● **TASK DETAILS**
Set down every record below exactly as written.

[Collected data]

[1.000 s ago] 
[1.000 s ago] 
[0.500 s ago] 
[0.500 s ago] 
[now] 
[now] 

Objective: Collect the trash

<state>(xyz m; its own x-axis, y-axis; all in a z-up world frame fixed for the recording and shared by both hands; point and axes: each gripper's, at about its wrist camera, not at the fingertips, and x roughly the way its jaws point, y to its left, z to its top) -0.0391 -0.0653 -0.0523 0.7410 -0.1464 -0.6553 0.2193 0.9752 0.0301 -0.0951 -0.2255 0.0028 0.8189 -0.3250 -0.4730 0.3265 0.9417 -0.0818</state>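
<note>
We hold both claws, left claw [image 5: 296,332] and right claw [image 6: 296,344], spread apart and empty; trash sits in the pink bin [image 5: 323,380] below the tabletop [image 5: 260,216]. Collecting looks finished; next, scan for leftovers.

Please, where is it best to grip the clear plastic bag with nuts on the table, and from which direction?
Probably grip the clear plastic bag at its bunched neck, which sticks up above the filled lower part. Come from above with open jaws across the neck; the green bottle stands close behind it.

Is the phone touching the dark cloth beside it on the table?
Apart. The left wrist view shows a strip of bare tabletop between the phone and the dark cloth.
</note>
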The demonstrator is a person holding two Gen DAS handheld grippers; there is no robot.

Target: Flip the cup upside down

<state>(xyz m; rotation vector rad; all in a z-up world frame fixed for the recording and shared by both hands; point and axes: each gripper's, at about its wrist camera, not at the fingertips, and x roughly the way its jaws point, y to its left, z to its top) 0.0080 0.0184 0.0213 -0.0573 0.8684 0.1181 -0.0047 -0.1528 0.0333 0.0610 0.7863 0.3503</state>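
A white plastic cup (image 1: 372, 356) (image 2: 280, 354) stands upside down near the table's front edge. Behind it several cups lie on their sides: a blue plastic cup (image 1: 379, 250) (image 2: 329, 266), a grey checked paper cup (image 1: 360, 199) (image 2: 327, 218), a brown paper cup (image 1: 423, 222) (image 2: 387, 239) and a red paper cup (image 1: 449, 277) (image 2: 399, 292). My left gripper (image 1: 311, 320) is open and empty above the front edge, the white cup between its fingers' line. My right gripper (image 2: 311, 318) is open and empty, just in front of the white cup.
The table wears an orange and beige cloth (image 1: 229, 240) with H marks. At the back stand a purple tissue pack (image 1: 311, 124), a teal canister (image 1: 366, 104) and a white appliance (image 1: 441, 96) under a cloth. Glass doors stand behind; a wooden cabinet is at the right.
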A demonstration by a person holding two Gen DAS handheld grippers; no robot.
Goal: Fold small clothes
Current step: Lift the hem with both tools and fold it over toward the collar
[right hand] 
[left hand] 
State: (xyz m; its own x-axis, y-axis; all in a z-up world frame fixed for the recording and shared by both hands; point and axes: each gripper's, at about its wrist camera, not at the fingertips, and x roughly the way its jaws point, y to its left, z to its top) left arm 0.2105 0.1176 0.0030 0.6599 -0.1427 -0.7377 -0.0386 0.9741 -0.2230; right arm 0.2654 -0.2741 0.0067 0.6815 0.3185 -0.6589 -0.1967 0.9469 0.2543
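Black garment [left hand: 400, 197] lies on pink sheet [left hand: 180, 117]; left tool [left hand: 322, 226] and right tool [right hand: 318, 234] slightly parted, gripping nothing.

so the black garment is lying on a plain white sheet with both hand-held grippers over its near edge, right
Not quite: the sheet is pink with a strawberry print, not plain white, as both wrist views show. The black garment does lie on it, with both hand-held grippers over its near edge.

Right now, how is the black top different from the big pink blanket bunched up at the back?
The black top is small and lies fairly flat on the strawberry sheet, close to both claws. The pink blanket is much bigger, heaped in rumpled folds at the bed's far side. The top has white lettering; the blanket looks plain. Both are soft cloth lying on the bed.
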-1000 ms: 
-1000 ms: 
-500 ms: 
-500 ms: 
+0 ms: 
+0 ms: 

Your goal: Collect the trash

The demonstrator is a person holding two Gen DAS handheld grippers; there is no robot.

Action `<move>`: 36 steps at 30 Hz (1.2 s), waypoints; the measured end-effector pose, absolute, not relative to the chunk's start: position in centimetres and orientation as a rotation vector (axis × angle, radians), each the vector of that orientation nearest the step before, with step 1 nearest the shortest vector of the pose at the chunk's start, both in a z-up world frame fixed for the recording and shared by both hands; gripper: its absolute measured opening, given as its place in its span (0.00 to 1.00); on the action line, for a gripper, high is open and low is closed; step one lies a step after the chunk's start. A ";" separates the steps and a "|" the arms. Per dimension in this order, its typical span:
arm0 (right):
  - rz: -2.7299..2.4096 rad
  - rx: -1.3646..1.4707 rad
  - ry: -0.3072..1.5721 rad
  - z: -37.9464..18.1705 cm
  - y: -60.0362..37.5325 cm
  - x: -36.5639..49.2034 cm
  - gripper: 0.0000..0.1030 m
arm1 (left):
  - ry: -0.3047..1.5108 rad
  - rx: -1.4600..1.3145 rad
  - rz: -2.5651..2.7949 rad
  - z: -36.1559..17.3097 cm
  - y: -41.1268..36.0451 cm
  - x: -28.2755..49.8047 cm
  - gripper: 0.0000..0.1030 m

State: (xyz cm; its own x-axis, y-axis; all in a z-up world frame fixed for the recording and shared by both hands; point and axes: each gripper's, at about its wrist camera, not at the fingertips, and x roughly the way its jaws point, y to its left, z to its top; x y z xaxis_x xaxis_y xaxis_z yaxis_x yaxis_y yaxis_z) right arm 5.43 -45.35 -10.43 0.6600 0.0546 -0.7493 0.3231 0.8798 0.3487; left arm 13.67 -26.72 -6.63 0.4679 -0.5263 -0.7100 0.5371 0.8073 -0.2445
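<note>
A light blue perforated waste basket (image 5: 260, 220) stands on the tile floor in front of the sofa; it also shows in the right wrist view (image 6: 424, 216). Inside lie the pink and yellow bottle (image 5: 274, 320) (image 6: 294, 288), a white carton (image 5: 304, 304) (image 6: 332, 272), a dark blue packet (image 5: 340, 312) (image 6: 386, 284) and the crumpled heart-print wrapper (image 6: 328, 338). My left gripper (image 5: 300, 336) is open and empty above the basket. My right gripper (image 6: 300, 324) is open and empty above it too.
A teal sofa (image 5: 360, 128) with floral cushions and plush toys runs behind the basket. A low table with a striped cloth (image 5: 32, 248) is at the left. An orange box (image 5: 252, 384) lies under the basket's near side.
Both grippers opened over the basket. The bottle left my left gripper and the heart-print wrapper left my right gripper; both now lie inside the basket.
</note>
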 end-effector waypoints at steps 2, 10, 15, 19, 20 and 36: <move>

● **SOLUTION BELOW**
[1.000 s ago] 
[1.000 s ago] 
[0.500 s ago] 
[0.500 s ago] 
[now] 
[now] 

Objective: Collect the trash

<state>(xyz m; its own x-axis, y-axis; all in a z-up world frame fixed for the recording and shared by both hands; point and axes: each gripper's, at about its wrist camera, not at the fingertips, and x roughly the way its jaws point, y to its left, z to its top) -0.0391 -0.0653 -0.0523 0.7410 -0.1464 -0.6553 0.2193 0.9752 0.0301 -0.0951 -0.2255 0.0028 0.8189 -0.3250 -0.4730 0.3265 0.9417 -0.0818</state>
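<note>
We hold both claws, left claw [image 5: 296,332] and right claw [image 6: 296,344], spread apart and empty; trash sits in the pink bin [image 5: 323,380] below the tabletop [image 5: 260,216]. Collecting looks finished; next, scan for leftovers.

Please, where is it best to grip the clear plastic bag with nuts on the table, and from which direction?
Probably grip the clear plastic bag at its bunched neck, which sticks up above the filled lower part. Come from above with open jaws across the neck; the green bottle stands close behind it.

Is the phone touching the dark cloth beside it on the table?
Apart. The left wrist view shows a strip of bare tabletop between the phone and the dark cloth.
</note>
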The demonstrator is a person holding two Gen DAS handheld grippers; there is no robot.

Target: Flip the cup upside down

<state>(xyz m; rotation vector rad; all in a z-up world frame fixed for the recording and shared by both hands; point and axes: each gripper's, at about its wrist camera, not at the fingertips, and x roughly the way its jaws point, y to its left, z to its top) 0.0080 0.0184 0.0213 -0.0573 0.8684 0.1181 -0.0047 -0.1528 0.0333 0.0610 0.7863 0.3503</state>
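A white plastic cup (image 1: 372, 356) (image 2: 280, 354) stands upside down near the table's front edge. Behind it several cups lie on their sides: a blue plastic cup (image 1: 379, 250) (image 2: 329, 266), a grey checked paper cup (image 1: 360, 199) (image 2: 327, 218), a brown paper cup (image 1: 423, 222) (image 2: 387, 239) and a red paper cup (image 1: 449, 277) (image 2: 399, 292). My left gripper (image 1: 311, 320) is open and empty above the front edge, the white cup between its fingers' line. My right gripper (image 2: 311, 318) is open and empty, just in front of the white cup.
The table wears an orange and beige cloth (image 1: 229, 240) with H marks. At the back stand a purple tissue pack (image 1: 311, 124), a teal canister (image 1: 366, 104) and a white appliance (image 1: 441, 96) under a cloth. Glass doors stand behind; a wooden cabinet is at the right.
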A demonstration by a person holding two Gen DAS handheld grippers; no robot.
Goal: Fold small clothes
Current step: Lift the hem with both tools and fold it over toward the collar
[right hand] 
[left hand] 
State: (xyz m; its own x-axis, y-axis; all in a z-up world frame fixed for the recording and shared by both hands; point and axes: each gripper's, at about its wrist camera, not at the fingertips, and x roughly the way its jaws point, y to its left, z to its top) left arm 0.2105 0.1176 0.0030 0.6599 -0.1427 -0.7377 -0.0386 0.9741 -0.2230; right arm 0.2654 -0.2741 0.0067 0.6815 0.3185 -0.6589 -0.1967 0.9469 0.2543
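Black garment [left hand: 400, 197] lies on pink sheet [left hand: 180, 117]; left tool [left hand: 322, 226] and right tool [right hand: 318, 234] slightly parted, gripping nothing.

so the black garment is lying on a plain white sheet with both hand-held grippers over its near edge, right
Not quite: the sheet is pink with a strawberry print, not plain white, as both wrist views show. The black garment does lie on it, with both hand-held grippers over its near edge.

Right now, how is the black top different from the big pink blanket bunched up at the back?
The black top is small and lies fairly flat on the strawberry sheet, close to both claws. The pink blanket is much bigger, heaped in rumpled folds at the bed's far side. The top has white lettering; the blanket looks plain. Both are soft cloth lying on the bed.
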-1000 ms: 
-1000 ms: 
-500 ms: 
-500 ms: 
+0 ms: 
+0 ms: 

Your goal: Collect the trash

The demonstrator is a person holding two Gen DAS handheld grippers; there is no robot.

Action `<move>`: 36 steps at 30 Hz (1.2 s), waypoints; the measured end-effector pose, absolute, not relative to the chunk's start: position in centimetres and orientation as a rotation vector (axis × angle, radians), each the vector of that orientation nearest the step before, with step 1 nearest the shortest vector of the pose at the chunk's start, both in a z-up world frame fixed for the recording and shared by both hands; gripper: its absolute measured opening, given as its place in its span (0.00 to 1.00); on the action line, for a gripper, high is open and low is closed; step one lies a step after the chunk's start. A ";" separates the steps and a "|" the arms. Per dimension in this order, its typical span:
arm0 (right):
  - rz: -2.7299..2.4096 rad
  - rx: -1.3646..1.4707 rad
  - ry: -0.3072..1.5721 rad
  - z: -37.9464..18.1705 cm
  - y: -60.0362..37.5325 cm
  - x: -36.5639..49.2034 cm
  - gripper: 0.0000..0.1030 m
arm1 (left):
  - ry: -0.3047..1.5108 rad
  - rx: -1.4600..1.3145 rad
  - rz: -2.5651..2.7949 rad
  - z: -36.1559..17.3097 cm
  - y: -41.1268..36.0451 cm
  - x: -28.2755..49.8047 cm
  - gripper: 0.0000..0.1030 m

State: (xyz cm; its own x-axis, y-axis; all in a z-up world frame fixed for the recording and shared by both hands; point and axes: each gripper's, at about its wrist camera, not at the fingertips, and x roughly the way its jaws point, y to its left, z to its top; x y z xaxis_x xaxis_y xaxis_z yaxis_x yaxis_y yaxis_z) right arm 5.43 -45.35 -10.43 0.6600 0.0546 -0.7493 0.3231 0.8798 0.3487; left arm 13.67 -26.72 -6.63 0.4679 -0.5263 -0.7100 0.5371 0.8073 -0.2445
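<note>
A light blue perforated waste basket (image 5: 260, 220) stands on the tile floor in front of the sofa; it also shows in the right wrist view (image 6: 424, 216). Inside lie the pink and yellow bottle (image 5: 274, 320) (image 6: 294, 288), a white carton (image 5: 304, 304) (image 6: 332, 272), a dark blue packet (image 5: 340, 312) (image 6: 386, 284) and the crumpled heart-print wrapper (image 6: 328, 338). My left gripper (image 5: 300, 336) is open and empty above the basket. My right gripper (image 6: 300, 324) is open and empty above it too.
A teal sofa (image 5: 360, 128) with floral cushions and plush toys runs behind the basket. A low table with a striped cloth (image 5: 32, 248) is at the left. An orange box (image 5: 252, 384) lies under the basket's near side.
Both grippers opened over the basket. The bottle left my left gripper and the heart-print wrapper left my right gripper; both now lie inside the basket.
</note>
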 end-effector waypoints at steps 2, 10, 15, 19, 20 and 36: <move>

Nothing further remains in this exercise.